Amgen-partnered Owkin bags $11M to scale AI platform

Owkin has raised $11 million. The startup will use the series A funds to scale its predictive analytics platform while working to form partnerships with major healthcare organizations.

New York-based Owkin’s first task is to bring Owkin Socrates to market. The product is pitched as a machine learning-enabled way to identify biomarker patterns in molecular data, image libraries and patient records. Owkin is aiming the product at drug discovery and development teams, plus hospital physician-researchers, and ultimately sees its range covering the full R&D and healthcare spectrum.

“Owkin’s comprehensive platform improves healthcare delivery by building algorithms that enable researchers and clinicians to analyze vast patient datasets and predict treatment outcomes in real time,” Bruno Raillard, partner at Owkin-investor Otium Venture, said in a statement. Raillard has joined the Owkin board. 

The startup has gained access to 10 million documents on hundreds of thousands of patients from Institut Curie in Paris to support the development of the technology, Business Insider France reported. And it aims to start providing subscription-based access to the platform in about one year. 

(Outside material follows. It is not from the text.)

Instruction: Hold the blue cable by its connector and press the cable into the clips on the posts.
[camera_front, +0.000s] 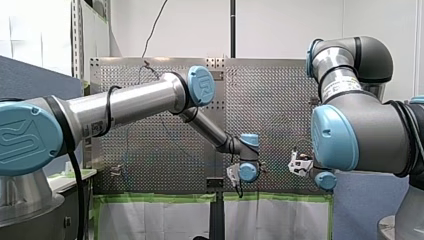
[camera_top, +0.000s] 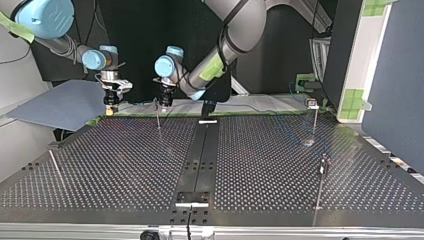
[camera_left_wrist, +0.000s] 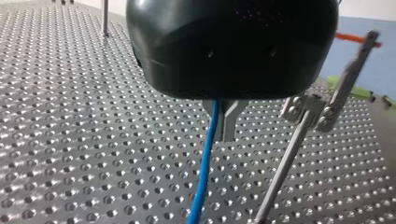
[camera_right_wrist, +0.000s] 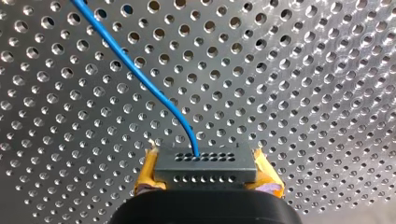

The series A moves Owkin closer to realizing this goal. Otium led the round with assists from Cathay Innovation, Plug and Play and NJF Capital. Owkin has earmarked the cash for the scaling of its technology and the pursuit of partnerships.

To date, Owkin has disclosed relationships with Amgen and Actelion. Thomas Clozel, M.D., the CEO and founder of Owkin, is the son of Jean-Paul Clozel, M.D., the cardiologist who cofounded Actelion and led it to a $30 billion takeover by Johnson & Johnson. The senior Clozel participated in Owkin’s seed round.